# Time for proper toys in a tight space



## Beeralchemist (Mar 10, 2019)

I didn't see an introduction area so I guess I'll jump right in to what I'm doing and why I'm here. I have a 12×20 outbuilding with 8' walls I'm going to formalize into a tiny shop. I'm looking for advice on how to use that small of space for all the standard wood working tools. I'm pretty sure I'm going with a SawStop pro 36". Next I have to decide if I can pull off an 8" jointer. I have a Dewalt planer on mobile base, floor standing drill press, and router table that is mobile. The old POS job site table saw is going to the dump. Also need room for a dust collection system (probably HF) and also a 14" bandsaw in the future.

So any thoughts on how folks have put this sort of thing together in such a small space?


----------



## MPython (Nov 30, 2018)

Two suggestions:

1. If you buy the SawStop, buy their router table extension - or another brand - and get rid of your free standing router table.

2. If you're going to buy an 8" jointer, don't. Buy a good quality jointer/planer combination instead.

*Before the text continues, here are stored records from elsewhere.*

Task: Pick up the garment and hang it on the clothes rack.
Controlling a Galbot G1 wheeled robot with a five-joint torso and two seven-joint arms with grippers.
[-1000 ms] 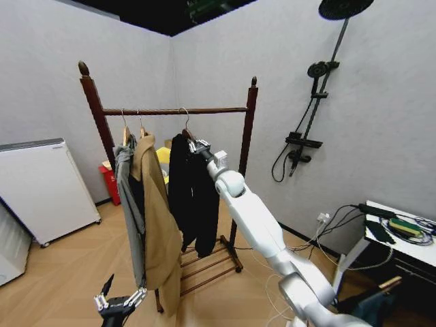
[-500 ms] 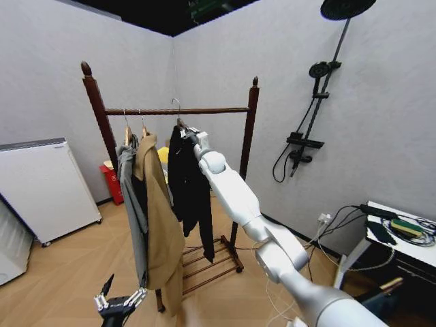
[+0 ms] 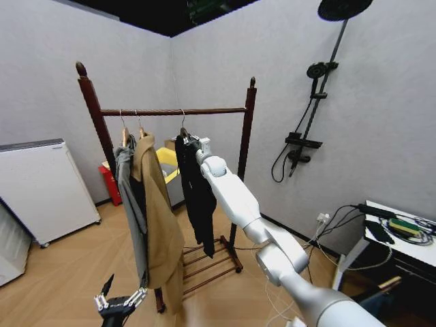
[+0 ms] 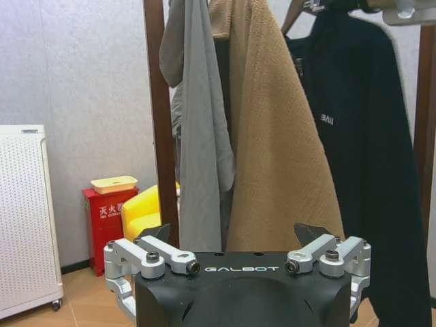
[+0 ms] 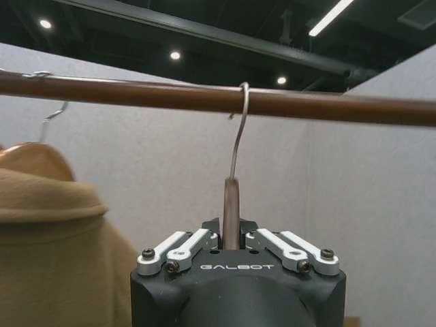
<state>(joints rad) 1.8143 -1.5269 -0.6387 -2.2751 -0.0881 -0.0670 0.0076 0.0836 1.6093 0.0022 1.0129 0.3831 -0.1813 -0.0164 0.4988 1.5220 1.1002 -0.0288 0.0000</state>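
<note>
Gripping the hanger neck, the right tool (image 5: 231, 246) has the garment (image 3: 195, 187) hooked over the clothes rack (image 3: 174, 111) rail's middle — the hanging step looks nearly done; releasing comes next. The left tool (image 4: 235, 255) waits open, low.

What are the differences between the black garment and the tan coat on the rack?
The garment is black and hangs narrow; the tan coat is camel-coloured and hangs wider and lower. The right gripper is closed on the garment's hanger, while nothing holds the tan coat. The garment hangs toward the middle of the clothes rack; the tan coat hangs near its left post. Both hang by a hook over the top rail.
</note>
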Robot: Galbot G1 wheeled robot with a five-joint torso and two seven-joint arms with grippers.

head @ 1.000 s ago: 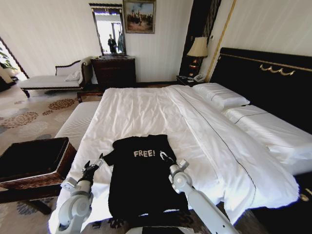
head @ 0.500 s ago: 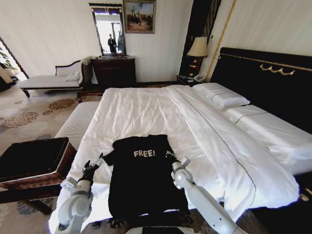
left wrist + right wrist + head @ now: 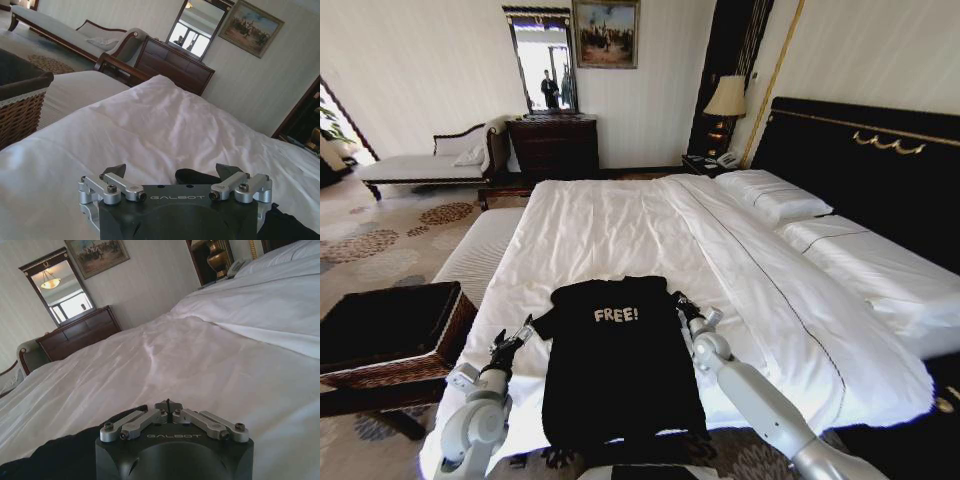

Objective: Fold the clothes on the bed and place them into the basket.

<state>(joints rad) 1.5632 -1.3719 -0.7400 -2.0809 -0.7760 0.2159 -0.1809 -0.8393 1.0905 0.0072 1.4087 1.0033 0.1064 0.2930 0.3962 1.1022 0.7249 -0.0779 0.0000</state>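
My left claw (image 3: 513,340) hangs wide beside the T-shirt's (image 3: 615,370) left sleeve; my right claw (image 3: 682,305), pinched shut with nothing in it, sits at the right shoulder. The shirt lies flat on the bed (image 3: 620,230). I'd grab both shoulders evenly. Its hem is cut off; the basket (image 3: 390,335) waits left.

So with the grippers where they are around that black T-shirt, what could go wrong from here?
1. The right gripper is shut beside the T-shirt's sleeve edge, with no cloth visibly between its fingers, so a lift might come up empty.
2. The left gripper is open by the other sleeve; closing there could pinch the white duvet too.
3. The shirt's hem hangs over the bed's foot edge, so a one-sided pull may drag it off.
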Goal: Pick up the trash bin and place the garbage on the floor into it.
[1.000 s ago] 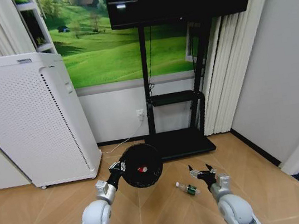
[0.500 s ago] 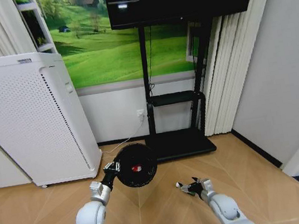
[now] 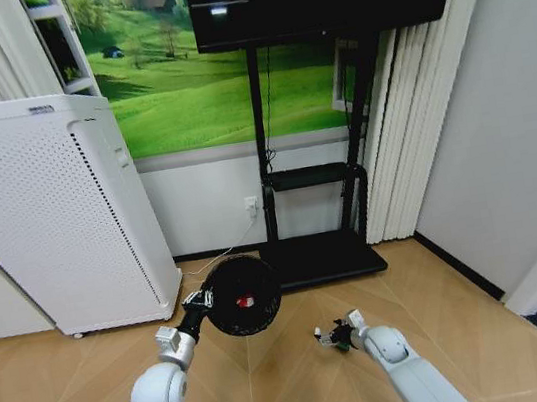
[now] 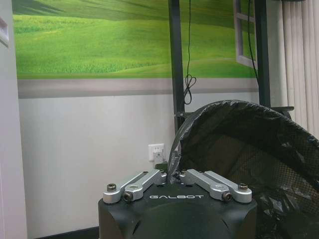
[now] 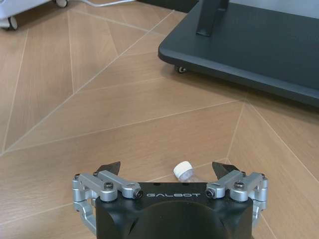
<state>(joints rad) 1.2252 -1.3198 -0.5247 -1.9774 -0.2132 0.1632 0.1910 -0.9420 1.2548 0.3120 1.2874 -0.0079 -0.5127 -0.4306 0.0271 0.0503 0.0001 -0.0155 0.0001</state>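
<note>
My left gripper point(image 3: 197, 302) is shut on the rim of the black mesh trash bin point(image 3: 244, 296), held off the floor point(image 3: 275, 382) with its mouth tilted toward me. A red piece of garbage point(image 3: 246, 301) lies inside it. In the left wrist view the fingers point(image 4: 149, 179) pinch the bin's lined rim point(image 4: 234, 144). My right gripper point(image 3: 337, 335) is low over the floor, open, straddling the small clear bottle point(image 3: 327, 335). In the right wrist view the bottle's white cap point(image 5: 183, 170) lies between the spread fingertips of the right gripper point(image 5: 166, 168).
A tall white perforated appliance point(image 3: 48, 214) stands at the left. The black TV stand's wheeled base point(image 3: 322, 257) sits just behind the bottle, close to my right gripper point(image 5: 249, 55). White curtains point(image 3: 400, 131) hang at the right.
My right gripper has dropped and shifted left, from beside the bottle to straddling it near the floor. The left arm moved the bin slightly left and away.
</note>
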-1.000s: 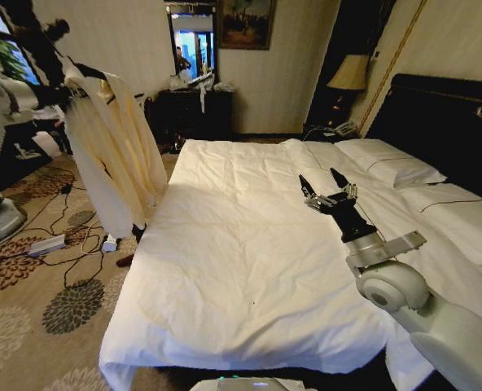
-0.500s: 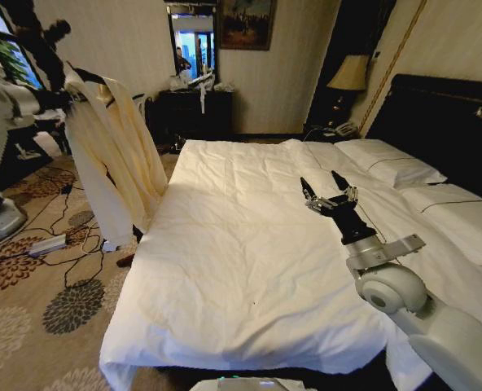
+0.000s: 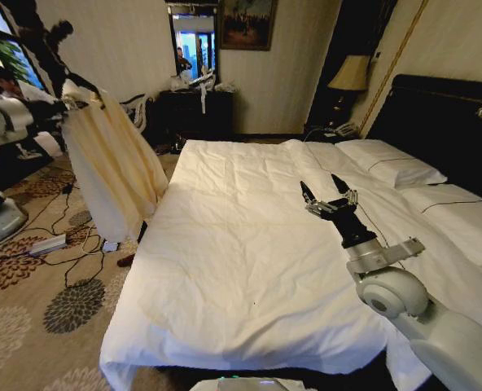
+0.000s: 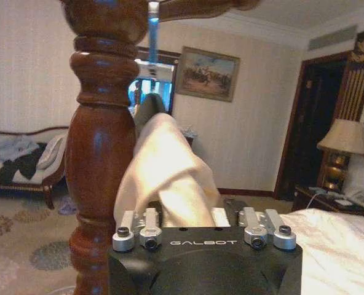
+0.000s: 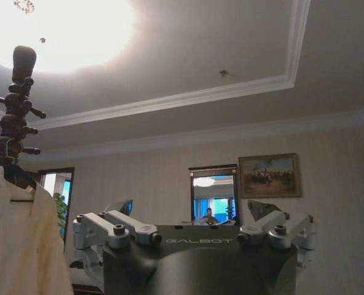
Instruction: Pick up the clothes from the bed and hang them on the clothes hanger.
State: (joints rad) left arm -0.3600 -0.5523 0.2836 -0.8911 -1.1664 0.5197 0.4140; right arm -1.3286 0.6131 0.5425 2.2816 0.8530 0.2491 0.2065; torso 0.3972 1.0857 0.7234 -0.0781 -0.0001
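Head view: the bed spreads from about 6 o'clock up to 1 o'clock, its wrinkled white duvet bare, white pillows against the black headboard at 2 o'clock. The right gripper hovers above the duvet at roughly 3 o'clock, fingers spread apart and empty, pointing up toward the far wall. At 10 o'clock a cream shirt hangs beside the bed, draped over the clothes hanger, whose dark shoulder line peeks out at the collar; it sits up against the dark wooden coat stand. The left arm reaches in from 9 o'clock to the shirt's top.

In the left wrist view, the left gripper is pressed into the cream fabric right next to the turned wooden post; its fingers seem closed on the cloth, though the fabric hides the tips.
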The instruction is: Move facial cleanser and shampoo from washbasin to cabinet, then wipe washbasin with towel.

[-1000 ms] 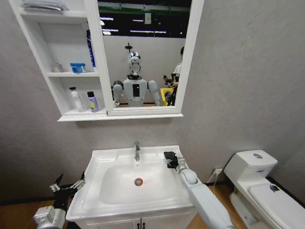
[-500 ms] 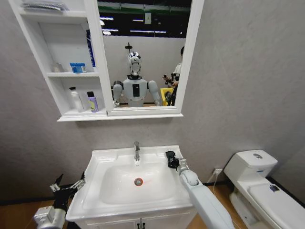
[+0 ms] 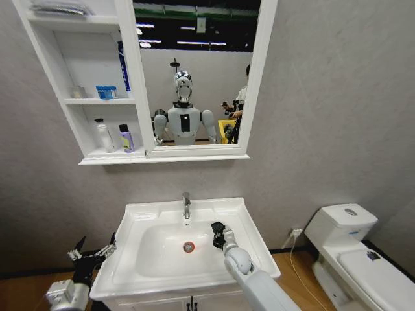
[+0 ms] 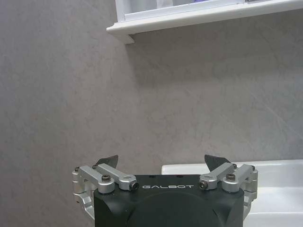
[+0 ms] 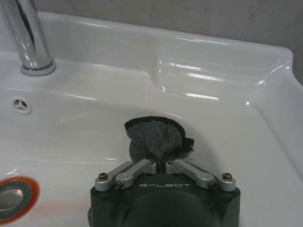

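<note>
Left claw point(image 3: 91, 254) hangs spread & idle, left of the washbasin point(image 3: 243, 214). 2 bottles point(image 3: 113, 136) sit on the cabinet point(image 3: 87, 97) bottom shelf. Right claw point(image 5: 161, 163) pinches the towel point(image 5: 156, 137) inside the bowl, right of the drain point(image 3: 189, 247). Towel looks soft, light, floppy; prob. best gripped at the bunched middle, as now, pressed flat on slick ceramic.

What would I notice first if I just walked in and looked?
First, the right gripper pressing a dark towel against the inside of the white washbasin, near the red-ringed drain. Next, the robot's own reflection in the mirror above the tap. The left gripper hangs open beside the basin's left edge.
</note>
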### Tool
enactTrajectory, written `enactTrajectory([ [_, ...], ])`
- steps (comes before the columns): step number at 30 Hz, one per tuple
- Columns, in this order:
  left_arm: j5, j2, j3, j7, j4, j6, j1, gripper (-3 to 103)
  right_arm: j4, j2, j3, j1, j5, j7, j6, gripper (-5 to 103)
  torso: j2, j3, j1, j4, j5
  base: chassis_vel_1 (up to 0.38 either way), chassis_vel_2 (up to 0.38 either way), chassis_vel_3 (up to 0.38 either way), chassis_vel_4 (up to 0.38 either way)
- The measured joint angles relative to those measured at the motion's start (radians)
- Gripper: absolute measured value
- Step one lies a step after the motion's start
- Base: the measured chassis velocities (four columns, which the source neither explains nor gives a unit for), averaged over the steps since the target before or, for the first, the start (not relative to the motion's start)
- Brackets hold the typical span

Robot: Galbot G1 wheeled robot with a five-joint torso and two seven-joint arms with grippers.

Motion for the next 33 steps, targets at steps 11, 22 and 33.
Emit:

Both of these changes will save you lots of room in your small space. My basement shop is 13' X 27'. I don't have room for a stand alone jointer and planer or a stand alone router table. I had an Inca 570 J/P that I used and loved for 25 years. Sold it and bought a Hammer A3-31 12" J/P and have been very happy. I've dressed and processes a lot of rough lumber in my small space with those e machines. I've also been very happy with my Bench Dog cast iron router table extension on my SawStop. It has done everything I have asked of it and it saves a ton of space. When you start crowding a lot of machines in a small space, the thing you lose is assembly space. If you build small stuff like boxes, that may not be a problem, but if you're building furniture, it is a BIG problem. If you can combine machine functions and not lose performance, you're ahead of the game.
My $.02.


----------



## LittleShaver (Sep 14, 2016)

Casters.


----------



## Beeralchemist (Mar 10, 2019)

Definitely casters.

My router table is setup with INCRA's LS super system so I'm not too keen to swap that out for a different router system.

I've looked a little at the router jointer combos. They seem a bit pricey and have short beds. Probably that won't be a big issue for most of what I do but when I need it, it certainly would be nice to have. I'm wide open to suggestions here as I've only used separate units.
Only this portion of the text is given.